OLS rows gate on the z-band, intercept included — the mean-leak tripwire (linear averaging keeps OLS β̂ exactly unbiased under every knob). Logit rows need a different law: the heterogeneity β-jitter is drawn once per study, so each study’s data is a clean logit at its own β_eff and the MLE recovers it — averaged over the K studies the fitted coefficient → E[β_eff], not the attenuated coefficient a per-observation population-averaged marginal would show. The clip toward zero (s_j = h·|β_j|) nudges each slope’s magnitude up by ×(Φ(1/h)+h·φ(1/h)) ≈ ×1.0008 at doomer’s h = 0.4; the symmetric unclipped intercept jitter leaves β_0 unchanged. So the logit law is this per-study pseudo-true value (glm_perstudy_beta), gated on the absolute band ±0.02. The GLM calibration gates remain Tier A and the flip rate below.

B2 — He × Hs separation

The β-jitter variance ∝ xᵢⱼ²βⱼ² must be present at λ = 1 and unchanged by a λ toggle (λ is driven by the clean linear predictor, never the jittered one). The λ driver is pinned to x2, so the x1²-decomposed jitter variance is uncontaminated by the λ channel’s even cosh component; the paired Δ across {h = 0.4, λ = 1} vs {h = 0.4, λ = 4} isolates the interaction.

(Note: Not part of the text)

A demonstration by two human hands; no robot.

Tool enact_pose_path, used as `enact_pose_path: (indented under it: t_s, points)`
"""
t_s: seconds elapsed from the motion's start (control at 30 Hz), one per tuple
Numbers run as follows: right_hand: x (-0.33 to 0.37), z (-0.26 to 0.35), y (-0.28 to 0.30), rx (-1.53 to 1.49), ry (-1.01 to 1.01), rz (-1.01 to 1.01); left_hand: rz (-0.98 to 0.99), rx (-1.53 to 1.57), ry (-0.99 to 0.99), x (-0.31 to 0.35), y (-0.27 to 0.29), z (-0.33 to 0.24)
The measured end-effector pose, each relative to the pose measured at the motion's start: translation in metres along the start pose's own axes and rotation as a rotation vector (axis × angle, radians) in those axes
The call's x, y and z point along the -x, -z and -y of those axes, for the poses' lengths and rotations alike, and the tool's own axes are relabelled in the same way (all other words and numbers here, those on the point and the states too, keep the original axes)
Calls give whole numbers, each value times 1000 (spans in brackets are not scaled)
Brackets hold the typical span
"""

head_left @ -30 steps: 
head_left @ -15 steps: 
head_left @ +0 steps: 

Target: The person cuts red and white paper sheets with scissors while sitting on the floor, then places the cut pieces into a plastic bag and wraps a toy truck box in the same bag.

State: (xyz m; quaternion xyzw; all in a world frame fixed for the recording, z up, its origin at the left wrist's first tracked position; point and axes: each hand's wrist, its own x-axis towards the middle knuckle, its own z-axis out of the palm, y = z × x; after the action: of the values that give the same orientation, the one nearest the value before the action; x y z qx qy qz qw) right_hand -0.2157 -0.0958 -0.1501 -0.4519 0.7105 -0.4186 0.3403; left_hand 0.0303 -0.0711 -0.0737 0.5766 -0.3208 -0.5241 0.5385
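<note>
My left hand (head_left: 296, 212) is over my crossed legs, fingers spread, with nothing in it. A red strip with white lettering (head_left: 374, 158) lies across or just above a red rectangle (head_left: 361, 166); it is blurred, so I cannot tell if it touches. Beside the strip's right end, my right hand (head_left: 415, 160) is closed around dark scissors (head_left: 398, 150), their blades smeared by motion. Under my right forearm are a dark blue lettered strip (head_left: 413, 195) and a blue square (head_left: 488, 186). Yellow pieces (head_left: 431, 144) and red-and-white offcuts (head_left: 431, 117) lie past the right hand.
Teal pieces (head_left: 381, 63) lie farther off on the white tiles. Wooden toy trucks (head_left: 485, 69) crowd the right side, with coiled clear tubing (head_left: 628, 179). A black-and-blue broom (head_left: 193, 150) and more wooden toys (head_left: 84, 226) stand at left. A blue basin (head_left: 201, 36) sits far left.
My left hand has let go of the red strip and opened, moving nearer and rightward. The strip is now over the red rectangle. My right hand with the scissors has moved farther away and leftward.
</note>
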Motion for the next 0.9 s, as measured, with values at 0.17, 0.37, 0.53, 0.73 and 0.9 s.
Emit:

Case Gate Measured Law z Verdict
x1 jitter slope at λ=1 = h²β₁² scen_b2 x1 jitter slope at λ=1 = h²β₁² 0.02174 0.0256 -1.77201 PASS
x1 jitter slope λ-invariant (paired Δ = 0) scen_b2 x1 jitter slope λ-invariant (paired Δ = 0) 0.00002 0.0000 0.04726 PASS

The driver column shows why the pin matters: x2²-slope reads 0.0095 at λ = 1 (law h²β₂² = 0.01) but inflates to 0.0689 at λ = 4 — the cosh(γz) contamination the naive probe would misread as an He × Hs interaction.

B3 — Hs × Re preservation

Case Gate Measured Law z Verdict
γ = ln(λ)/4 under forced high_kurtosis residual scen_b3 γ = ln(λ)/4 under forced high_kurtosis residual 0.34263 0.34657 -1.62754 PASS
γ = ln(λ)/4 under forced right_skewed residual scen_b3 γ = ln(λ)/4 under forced right_skewed residual 0.35076 0.34657 1.69386 PASS

Under a forced t(10) or χ²(10) residual the log-e² slope still reads ln(λ)/4 — the multiplicative variance trend amplifies the swapped tails without bending the ratio.

B4 — Co × Px (NORTA)

Correlation is induced on the latent normals; a swapped marginal transforms them, so the realised Pearson r follows the NORTA law, not the latent spec value. The oracle is computed numerically in R (Gauss–Hermite over the latent bivariate normal; it matches the closed forms (e^ρ−1)/(e−1) and (6/π)asin(ρ/2) to 7 digits).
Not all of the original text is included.